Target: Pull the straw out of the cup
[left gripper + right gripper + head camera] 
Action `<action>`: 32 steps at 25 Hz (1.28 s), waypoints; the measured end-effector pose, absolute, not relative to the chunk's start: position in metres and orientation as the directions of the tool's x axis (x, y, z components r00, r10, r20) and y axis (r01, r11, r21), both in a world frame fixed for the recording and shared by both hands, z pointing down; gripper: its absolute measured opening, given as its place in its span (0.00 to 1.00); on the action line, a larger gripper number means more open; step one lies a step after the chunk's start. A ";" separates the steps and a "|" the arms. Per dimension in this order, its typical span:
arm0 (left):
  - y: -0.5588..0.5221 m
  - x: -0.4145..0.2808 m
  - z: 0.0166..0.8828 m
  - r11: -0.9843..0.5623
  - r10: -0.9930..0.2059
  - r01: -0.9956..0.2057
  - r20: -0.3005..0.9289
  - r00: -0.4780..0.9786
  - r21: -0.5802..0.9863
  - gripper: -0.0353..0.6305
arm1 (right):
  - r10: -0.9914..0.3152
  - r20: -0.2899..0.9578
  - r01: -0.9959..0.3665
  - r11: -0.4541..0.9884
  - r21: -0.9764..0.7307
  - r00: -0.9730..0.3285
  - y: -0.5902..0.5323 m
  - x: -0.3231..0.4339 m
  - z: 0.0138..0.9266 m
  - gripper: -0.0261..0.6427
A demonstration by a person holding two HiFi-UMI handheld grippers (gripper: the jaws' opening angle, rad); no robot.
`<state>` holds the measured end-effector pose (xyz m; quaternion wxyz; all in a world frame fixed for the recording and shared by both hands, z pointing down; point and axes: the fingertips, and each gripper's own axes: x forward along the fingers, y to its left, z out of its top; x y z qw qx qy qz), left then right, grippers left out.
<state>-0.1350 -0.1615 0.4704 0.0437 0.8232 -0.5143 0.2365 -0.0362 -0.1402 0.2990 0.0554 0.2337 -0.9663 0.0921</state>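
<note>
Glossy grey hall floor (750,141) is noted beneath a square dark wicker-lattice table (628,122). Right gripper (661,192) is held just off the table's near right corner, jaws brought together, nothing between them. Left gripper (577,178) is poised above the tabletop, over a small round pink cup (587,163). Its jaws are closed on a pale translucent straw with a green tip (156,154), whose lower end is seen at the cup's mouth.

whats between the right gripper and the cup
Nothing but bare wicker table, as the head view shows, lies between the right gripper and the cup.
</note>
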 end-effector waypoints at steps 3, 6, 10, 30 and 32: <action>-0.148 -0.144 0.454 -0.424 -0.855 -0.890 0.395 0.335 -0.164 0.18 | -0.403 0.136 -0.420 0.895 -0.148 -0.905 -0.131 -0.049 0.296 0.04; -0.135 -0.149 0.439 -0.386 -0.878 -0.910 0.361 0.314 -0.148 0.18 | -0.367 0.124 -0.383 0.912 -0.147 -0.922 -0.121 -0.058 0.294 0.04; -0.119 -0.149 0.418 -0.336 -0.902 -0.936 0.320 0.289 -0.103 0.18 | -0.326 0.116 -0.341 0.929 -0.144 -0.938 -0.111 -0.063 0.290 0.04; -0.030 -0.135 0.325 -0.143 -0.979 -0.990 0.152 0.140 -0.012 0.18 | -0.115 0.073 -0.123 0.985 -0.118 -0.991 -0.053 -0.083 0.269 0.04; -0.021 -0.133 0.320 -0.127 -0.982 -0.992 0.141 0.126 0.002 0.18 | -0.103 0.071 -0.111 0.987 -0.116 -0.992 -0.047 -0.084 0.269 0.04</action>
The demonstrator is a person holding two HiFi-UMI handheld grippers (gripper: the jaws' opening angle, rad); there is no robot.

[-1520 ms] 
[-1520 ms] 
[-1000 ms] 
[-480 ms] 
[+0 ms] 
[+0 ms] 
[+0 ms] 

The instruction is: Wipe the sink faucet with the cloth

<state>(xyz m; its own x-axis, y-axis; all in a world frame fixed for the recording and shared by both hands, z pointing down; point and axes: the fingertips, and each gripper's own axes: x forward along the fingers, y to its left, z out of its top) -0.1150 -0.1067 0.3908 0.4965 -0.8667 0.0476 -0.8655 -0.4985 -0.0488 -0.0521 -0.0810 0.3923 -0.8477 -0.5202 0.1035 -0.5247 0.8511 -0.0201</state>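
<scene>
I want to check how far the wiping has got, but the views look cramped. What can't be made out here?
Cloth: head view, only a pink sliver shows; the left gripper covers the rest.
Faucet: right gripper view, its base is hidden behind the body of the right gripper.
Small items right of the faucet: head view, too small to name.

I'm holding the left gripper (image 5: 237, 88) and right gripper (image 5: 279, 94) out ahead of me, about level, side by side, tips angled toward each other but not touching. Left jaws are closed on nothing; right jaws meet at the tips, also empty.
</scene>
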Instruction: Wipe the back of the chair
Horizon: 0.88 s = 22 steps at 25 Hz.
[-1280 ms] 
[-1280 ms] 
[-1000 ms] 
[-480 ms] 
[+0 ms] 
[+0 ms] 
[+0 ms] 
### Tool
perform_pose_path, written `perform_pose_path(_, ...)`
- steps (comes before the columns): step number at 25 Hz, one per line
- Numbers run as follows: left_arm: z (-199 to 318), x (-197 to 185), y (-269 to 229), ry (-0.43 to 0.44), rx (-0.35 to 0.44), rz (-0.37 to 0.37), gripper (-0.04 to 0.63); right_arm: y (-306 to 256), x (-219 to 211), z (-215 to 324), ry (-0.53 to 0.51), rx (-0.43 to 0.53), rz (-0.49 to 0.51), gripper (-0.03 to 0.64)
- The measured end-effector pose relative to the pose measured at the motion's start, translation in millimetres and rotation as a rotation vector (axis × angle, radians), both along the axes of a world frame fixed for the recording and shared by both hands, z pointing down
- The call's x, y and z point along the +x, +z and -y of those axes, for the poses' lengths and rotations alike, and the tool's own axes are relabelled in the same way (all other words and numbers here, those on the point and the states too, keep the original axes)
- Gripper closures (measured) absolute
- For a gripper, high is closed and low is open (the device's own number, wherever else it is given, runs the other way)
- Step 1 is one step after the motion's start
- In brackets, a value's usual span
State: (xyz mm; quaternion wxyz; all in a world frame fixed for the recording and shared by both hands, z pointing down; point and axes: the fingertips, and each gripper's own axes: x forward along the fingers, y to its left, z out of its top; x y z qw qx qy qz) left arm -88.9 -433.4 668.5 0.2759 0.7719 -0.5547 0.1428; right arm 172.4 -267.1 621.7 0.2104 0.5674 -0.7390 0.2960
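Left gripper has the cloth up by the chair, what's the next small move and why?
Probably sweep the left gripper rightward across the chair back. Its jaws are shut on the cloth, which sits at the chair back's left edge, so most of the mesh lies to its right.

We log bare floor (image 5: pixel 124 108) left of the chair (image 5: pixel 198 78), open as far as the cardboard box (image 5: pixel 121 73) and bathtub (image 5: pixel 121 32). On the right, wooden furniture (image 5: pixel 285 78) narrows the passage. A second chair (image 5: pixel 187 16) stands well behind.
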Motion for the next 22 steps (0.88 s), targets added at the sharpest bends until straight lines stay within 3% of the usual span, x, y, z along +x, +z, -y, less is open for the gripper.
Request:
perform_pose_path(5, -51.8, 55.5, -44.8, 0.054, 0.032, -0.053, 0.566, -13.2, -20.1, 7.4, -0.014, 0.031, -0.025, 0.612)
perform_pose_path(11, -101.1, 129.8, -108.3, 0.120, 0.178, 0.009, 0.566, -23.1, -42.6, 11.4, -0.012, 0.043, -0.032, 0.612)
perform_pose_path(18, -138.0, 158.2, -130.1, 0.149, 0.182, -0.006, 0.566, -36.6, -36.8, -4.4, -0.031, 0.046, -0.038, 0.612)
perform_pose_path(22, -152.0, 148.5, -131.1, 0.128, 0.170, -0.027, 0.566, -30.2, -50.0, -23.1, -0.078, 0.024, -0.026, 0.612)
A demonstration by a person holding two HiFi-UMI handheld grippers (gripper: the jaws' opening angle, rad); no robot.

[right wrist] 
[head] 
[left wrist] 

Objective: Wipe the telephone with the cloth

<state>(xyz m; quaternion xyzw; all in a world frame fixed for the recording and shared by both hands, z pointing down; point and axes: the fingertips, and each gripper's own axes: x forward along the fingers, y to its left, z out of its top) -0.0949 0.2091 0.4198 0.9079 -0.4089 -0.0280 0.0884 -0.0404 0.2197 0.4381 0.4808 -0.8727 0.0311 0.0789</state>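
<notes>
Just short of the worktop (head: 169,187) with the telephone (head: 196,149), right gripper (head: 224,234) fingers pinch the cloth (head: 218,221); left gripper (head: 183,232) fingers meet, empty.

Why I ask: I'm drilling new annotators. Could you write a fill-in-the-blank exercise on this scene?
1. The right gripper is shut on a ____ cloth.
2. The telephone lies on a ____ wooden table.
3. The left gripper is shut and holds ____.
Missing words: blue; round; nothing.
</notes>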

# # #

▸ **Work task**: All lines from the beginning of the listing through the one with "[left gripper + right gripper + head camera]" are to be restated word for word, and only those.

▸ **Solution to this task**:
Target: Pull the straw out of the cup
[left gripper + right gripper + head camera] 

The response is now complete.